Comparing Linux-Based Network Firewall Software

Traducciones al Español
Estamos traduciendo nuestros guías y tutoriales al Español. Es posible que usted esté viendo una traducción generada automáticamente. Estamos trabajando con traductores profesionales para verificar las traducciones de nuestro sitio web. Este proyecto es un trabajo en curso.
Create a Linode account to try this guide with a $ credit.
This credit will be applied to any valid services used during your first  days.

Implementing a firewall is crucial for securing your Linux system. There are an array of popular software firewalls to choose from, and each offers unique features. So understanding how these tools compare can help you choose the best firewall for your needs.

In this guide, learn more about each of the most common software firewall tools on Linux and how they compare. When available, follow links to our in-depth guides on each of these tools and compare examples of how each handles common firewall configurations.

An Overview of Netfilter (The Linux Kernel-Space Firewall Module)

Netfilter is a packet-filtering framework included in the Linux kernel (since 2.4.0). This framework provides kernel-level hooks that are used to implement packet filtering and network address and port translation (NAT and NPT). Ultimately, it is this framework that all firewall tools leverage for managing packets.

Low-level tools, like nftables and iptables, are the default interfaces for Netfilter. These tools provide a lot of control over firewall rules but they can also be difficult to learn and work with. You can also find high-level tools, like UFW and firewalld, built on top of these low-level tools. Such high-level tools can further simplify firewall configuration.

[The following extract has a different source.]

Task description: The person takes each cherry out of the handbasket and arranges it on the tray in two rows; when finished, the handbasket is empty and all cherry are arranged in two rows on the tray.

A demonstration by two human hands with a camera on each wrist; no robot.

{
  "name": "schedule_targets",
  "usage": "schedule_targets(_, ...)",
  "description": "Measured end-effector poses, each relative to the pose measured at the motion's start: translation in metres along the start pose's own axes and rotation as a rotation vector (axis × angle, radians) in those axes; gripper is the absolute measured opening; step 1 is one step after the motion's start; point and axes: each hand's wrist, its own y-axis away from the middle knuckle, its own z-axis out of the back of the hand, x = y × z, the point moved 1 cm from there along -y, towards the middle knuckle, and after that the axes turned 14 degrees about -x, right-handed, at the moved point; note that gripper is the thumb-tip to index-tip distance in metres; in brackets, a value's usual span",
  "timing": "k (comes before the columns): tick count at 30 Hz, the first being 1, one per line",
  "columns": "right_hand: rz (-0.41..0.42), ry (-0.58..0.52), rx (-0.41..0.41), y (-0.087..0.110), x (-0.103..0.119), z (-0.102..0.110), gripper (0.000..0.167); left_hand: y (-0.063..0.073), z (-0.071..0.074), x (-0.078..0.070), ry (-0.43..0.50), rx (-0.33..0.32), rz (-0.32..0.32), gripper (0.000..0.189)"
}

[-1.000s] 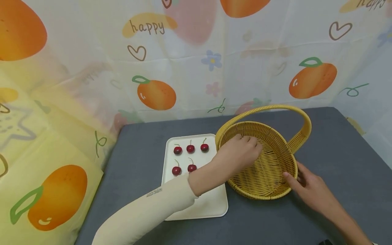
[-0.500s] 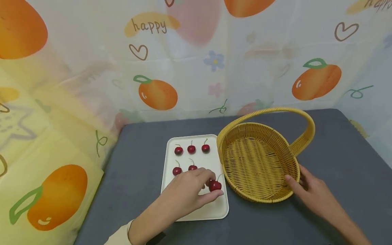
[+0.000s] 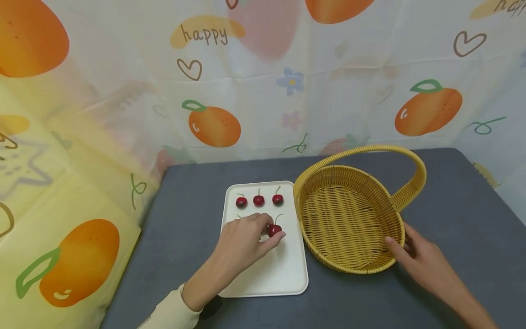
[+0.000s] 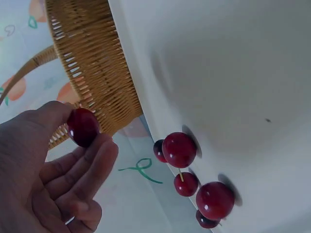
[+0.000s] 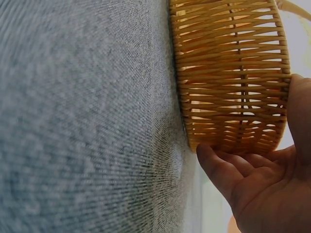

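In the head view my left hand (image 3: 243,241) is over the white tray (image 3: 283,274), pinching a dark red cherry (image 3: 274,230) with its stem pointing up. The left wrist view shows that cherry (image 4: 82,127) between thumb and fingertips; whether it touches the tray I cannot tell. Several other cherries (image 3: 259,200) lie on the tray, three in the far row, with some of the nearer ones hidden behind my hand. To the right, my right hand (image 3: 425,260) grips the rim of a yellow woven basket (image 3: 349,265), thumb over the edge and fingers along its outer wall (image 5: 233,87).
The basket stands against the tray's right side, its tall handle (image 3: 378,148) arching over the far part. Both rest on a dark grey table (image 3: 185,210). A fruit-printed cloth (image 3: 255,91) hangs behind and along the left.
My left hand came out of the basket to the tray with a cherry between its fingers, then shifted slightly left and farther away. The right hand stays on the basket.
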Motion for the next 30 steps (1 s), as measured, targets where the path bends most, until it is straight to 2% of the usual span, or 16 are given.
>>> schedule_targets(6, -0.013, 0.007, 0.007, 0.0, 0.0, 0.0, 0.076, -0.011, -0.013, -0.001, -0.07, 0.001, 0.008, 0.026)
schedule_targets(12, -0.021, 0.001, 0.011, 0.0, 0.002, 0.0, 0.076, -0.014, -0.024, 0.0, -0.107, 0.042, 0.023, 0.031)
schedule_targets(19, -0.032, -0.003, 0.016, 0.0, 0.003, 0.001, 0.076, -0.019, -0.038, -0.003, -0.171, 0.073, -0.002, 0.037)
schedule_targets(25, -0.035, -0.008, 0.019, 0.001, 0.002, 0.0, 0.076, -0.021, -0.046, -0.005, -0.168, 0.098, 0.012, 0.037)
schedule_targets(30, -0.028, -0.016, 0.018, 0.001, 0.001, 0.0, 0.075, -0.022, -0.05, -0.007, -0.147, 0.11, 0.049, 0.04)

Low-Level User-Space Firewall Utilities

Linux utilizes dedicated packet classification tools for users to manage network/firewall rules. These tools — nftables and iptables — are built on Netfilter and provide low-level firewall configurations. They are especially helpful when you need fine-grained control of your network’s package filtering.

nftables

nftables has become the default low-level packet classification tool, replacing iptables. Leveraging the Netfilter framework, nftables allows users to configure network rulesets that filter and route packets and ultimately define network traffic.

nftables uses a tables -> chains -> rules structure for managing network rules. Tables organize sets of chains, and each chain consists of a list of rules, processed in order.

Because nftables has superseded iptables, you should opt to use it when possible. The main exception is older Linux systems, many of which do not support nftables. Alternatively, you may prefer a high-level tool like those covered below .

You can learn more about nftables and its usage in our Getting Started with nftables guide.

iptables

iptables traditionally filled the space now occupied by nftables. iptables is, like nftables, a low-level tool for packet classification, providing firewall and network traffic management through the configuration of rulesets. iptables uses a similar tables -> chains -> rules hierarchical model as well.

Even though nftables has replaced iptables as the default, some systems, particularly ones using older Linux versions, only support iptables. Unless you are looking for higher-level firewall configuration (see High-Level Firewall Configuration Managers section below), you need to use iptables in those cases.

You can learn more about iptables and how to configure network rules with them in our Controlling Network Traffics with iptables guide.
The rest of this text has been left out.